The PBA Players Championship is one of five major tournaments on the Professional Bowlers Association (PBA) Tour. It is one of three PBA Tour major events that are open only to PBA members. (The U.S. Open and USBC Masters allow qualifying amateurs to enter.)

Tournament history
The tournament began as the PBA Touring Players Championship in 1983 and ran every PBA Tour season through 2000. There were no Players Championship events under any name from 2001 to 2010. After the tournament returned to major status in the 2016 season, the PBA voted to retroactively award major titles to the winners of the three previous Players Championship events that decade (2011, 2013, 2015), stating the tournament "is a members-only event, and includes all of the elements of a major."

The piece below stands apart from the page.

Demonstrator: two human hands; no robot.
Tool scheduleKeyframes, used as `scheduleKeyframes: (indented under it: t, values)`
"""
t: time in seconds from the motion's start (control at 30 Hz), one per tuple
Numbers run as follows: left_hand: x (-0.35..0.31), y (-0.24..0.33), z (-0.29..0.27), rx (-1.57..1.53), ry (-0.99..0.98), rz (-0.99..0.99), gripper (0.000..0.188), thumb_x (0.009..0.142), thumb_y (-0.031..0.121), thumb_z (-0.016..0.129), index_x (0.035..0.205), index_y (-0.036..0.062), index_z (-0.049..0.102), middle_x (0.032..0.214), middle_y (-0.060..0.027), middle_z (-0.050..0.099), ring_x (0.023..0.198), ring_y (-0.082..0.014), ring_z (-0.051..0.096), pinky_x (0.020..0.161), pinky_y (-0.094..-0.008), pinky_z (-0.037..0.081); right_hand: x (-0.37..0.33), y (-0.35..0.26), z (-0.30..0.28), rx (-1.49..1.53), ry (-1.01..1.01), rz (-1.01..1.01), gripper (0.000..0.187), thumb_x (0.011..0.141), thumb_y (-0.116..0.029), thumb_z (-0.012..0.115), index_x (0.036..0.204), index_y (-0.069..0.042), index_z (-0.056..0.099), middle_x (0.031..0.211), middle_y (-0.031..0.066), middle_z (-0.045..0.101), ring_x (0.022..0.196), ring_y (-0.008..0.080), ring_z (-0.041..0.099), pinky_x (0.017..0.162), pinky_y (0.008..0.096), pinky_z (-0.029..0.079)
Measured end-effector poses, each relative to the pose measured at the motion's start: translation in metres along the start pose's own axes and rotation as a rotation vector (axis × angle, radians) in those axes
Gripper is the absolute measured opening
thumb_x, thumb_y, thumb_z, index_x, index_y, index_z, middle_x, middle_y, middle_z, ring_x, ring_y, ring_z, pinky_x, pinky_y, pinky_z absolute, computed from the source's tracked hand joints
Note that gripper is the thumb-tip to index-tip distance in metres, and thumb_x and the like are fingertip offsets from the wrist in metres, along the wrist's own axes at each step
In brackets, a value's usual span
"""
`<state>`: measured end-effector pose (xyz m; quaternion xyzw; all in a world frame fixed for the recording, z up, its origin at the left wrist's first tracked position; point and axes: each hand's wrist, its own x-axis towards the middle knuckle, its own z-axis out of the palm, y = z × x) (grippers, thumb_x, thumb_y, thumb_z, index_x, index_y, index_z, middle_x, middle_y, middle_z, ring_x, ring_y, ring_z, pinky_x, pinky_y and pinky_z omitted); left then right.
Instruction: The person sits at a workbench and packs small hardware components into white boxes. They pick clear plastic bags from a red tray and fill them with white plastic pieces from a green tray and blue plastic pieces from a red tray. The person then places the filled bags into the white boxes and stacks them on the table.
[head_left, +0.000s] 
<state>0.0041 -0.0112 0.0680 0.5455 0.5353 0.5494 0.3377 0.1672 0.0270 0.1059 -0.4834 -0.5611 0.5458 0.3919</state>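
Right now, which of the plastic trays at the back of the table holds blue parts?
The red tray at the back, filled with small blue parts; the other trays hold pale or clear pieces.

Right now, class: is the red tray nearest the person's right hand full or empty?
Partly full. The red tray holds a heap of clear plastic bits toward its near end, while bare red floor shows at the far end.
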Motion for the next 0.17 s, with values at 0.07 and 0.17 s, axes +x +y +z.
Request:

Through 2020, the tournament included a maximum starting field of 92 PBA players. The top PBA members in earnings from the previous season had entry priority over the general membership, and could fill up to 82 spots. The remaining 10 spots in the starting field were filled from a ten-game pre-tournament qualifier (PTQ). The tournament format has changed over the years. The format through 2020 included 42 games of qualifying: three rounds of six games each to determine the top 24 for match play, followed by three match play rounds of eight games each. All pins from the initial 18 games carry over into the match play round, with the match play rounds adding 30 bonus pins per victory to the total pinfall in the round. The field was then cut to the top five for the televised stepladder finals.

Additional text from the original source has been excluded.